Intimacy in Marriage

Encouraging Christian Women toward Healthy Sexual Intimacy

Sex: It’s Not Just Emotional

That headline strikes you as odd, doesn't it?

Well, I was on my fellow blogger Paul Byerly's site and came across his very insightful post Sex: It's Not Just Physical.

Paul's niche audience is husbands, and in this particular post, he does a great job of encouraging men to recognize that even though they may be highly tuned into the physical aspects of sex, they would be wise to broaden their lens and grasp the other dynamics as well.

A husband shows great respect and consideration for his wife (and for himself, really) when he equally appreciates the emotional and spiritual angles when he and his wife make love.

All this got me thinking about how we as wives also need to recognize that there is indeed a raw physicality to sex that is God-designed and worthy of attention.

If you as a wife find yourself thinking (or worse, saying) that your husband is merely an "animal" because he thoroughly enjoys the physical aspects of sex, I encourage you to consider how such a judgmental tone is casting a destructive shadow on your marriage bed.

I've long believed that there is a lot going on when a husband and wife make love -- emotionally, mentally, spiritually and physically.

But as wives, I think we can be way too quick to marginalize the physical aspects.

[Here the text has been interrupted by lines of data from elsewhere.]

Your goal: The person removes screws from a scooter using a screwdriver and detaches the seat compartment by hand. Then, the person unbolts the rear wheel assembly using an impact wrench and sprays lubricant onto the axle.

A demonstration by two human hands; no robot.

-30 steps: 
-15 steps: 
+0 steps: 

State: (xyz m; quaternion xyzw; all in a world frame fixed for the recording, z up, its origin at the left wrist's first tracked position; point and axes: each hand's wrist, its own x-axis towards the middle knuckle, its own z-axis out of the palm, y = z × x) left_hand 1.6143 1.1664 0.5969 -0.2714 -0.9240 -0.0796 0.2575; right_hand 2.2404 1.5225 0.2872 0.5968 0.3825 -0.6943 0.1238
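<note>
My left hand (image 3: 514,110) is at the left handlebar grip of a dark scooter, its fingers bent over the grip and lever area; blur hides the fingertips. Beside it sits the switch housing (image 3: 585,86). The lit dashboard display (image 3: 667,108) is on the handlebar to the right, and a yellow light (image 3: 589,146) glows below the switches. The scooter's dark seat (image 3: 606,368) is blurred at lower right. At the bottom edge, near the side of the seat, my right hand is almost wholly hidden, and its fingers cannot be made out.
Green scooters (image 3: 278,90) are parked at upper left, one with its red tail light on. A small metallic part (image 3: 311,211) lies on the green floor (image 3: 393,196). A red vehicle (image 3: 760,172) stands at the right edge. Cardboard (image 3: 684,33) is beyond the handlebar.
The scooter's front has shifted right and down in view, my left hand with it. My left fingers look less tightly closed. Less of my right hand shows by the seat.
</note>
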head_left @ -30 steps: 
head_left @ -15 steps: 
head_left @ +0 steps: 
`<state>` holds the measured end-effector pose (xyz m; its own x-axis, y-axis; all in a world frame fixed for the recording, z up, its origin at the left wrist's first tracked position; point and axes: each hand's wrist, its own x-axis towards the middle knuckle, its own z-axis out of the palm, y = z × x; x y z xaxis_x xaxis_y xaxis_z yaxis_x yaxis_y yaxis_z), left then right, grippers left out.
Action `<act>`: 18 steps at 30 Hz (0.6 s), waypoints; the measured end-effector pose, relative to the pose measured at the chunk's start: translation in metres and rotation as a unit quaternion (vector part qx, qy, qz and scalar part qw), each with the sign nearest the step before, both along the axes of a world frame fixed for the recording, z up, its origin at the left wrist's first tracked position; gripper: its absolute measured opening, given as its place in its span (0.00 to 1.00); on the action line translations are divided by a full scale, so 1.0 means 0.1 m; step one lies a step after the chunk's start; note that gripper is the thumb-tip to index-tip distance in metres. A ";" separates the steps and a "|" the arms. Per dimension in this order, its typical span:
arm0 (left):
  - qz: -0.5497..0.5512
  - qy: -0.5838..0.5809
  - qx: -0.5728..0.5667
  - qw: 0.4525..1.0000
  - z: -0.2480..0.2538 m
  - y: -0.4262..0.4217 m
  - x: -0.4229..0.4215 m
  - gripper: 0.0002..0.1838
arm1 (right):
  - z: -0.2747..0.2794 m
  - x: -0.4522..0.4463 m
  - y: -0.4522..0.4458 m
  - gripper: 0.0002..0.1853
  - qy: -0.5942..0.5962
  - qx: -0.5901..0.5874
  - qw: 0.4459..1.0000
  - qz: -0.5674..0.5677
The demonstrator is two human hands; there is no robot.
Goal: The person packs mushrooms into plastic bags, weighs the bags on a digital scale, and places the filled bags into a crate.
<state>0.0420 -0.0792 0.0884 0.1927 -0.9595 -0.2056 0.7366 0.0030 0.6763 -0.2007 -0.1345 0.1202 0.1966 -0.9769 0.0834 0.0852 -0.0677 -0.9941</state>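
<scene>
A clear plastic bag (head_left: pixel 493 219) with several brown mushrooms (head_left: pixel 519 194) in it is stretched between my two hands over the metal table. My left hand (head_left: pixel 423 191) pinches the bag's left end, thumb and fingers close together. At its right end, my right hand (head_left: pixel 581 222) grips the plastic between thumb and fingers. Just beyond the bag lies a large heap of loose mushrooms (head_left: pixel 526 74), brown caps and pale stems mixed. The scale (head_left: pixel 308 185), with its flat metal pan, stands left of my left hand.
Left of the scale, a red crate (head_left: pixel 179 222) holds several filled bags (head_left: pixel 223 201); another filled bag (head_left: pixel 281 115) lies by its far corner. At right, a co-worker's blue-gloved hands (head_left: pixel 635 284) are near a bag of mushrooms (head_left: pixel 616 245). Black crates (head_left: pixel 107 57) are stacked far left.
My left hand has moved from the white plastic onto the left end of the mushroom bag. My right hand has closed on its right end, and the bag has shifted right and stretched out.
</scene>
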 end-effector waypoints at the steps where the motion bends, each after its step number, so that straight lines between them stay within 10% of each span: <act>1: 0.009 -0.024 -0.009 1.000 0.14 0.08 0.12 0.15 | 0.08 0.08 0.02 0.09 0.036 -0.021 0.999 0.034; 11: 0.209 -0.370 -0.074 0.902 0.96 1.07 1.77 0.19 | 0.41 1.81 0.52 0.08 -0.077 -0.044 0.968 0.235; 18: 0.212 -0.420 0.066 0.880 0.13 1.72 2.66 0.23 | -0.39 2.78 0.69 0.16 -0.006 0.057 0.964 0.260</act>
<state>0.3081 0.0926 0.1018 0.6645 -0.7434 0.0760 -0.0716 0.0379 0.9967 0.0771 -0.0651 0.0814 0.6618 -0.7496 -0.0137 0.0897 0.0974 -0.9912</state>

We downplay the significance of pleasure.

We reduce sex to a simple set of steps, all in an effort to get it over with as soon as possible. Touch him here. Kiss him here. Yada. Yada. Let him come. We're done.

We minimize or disregard the sheer joy of offering our husband the indescribable physical experience that he ethically cannot get from someone else.

Some wives are even repulsed by what are indeed God-designed natural responses in a man desiring his wife. His erect penis. Him ejaculating within his wife. His arousal at the sight of her breasts, her legs, her entire body.

Personally I find it ravenously rewarding to know that I can sexually satisfy my husband in a way that leaves not even one ounce of doubt that we both enjoyed it.

Did you catch that?  My husband's sexual satisfaction is intensified by my genuine enjoyment in the experience as well.

Certainly God in all His infinite wisdom knew what He was doing when He designed sex as He did.

In His design, sexual intimacy between a husband and wife lacks nothing.  It is indeed the perfect combination of physical, emotional, mental and spiritual in a one-flesh way that simply cannot be replicated through any other means.

We as wives would be wise to not just accept the physical dimension half-heartedly or grudgingly, but rather to embrace it, learn about it, lean into it and love it.  Sex: It's not just emotional.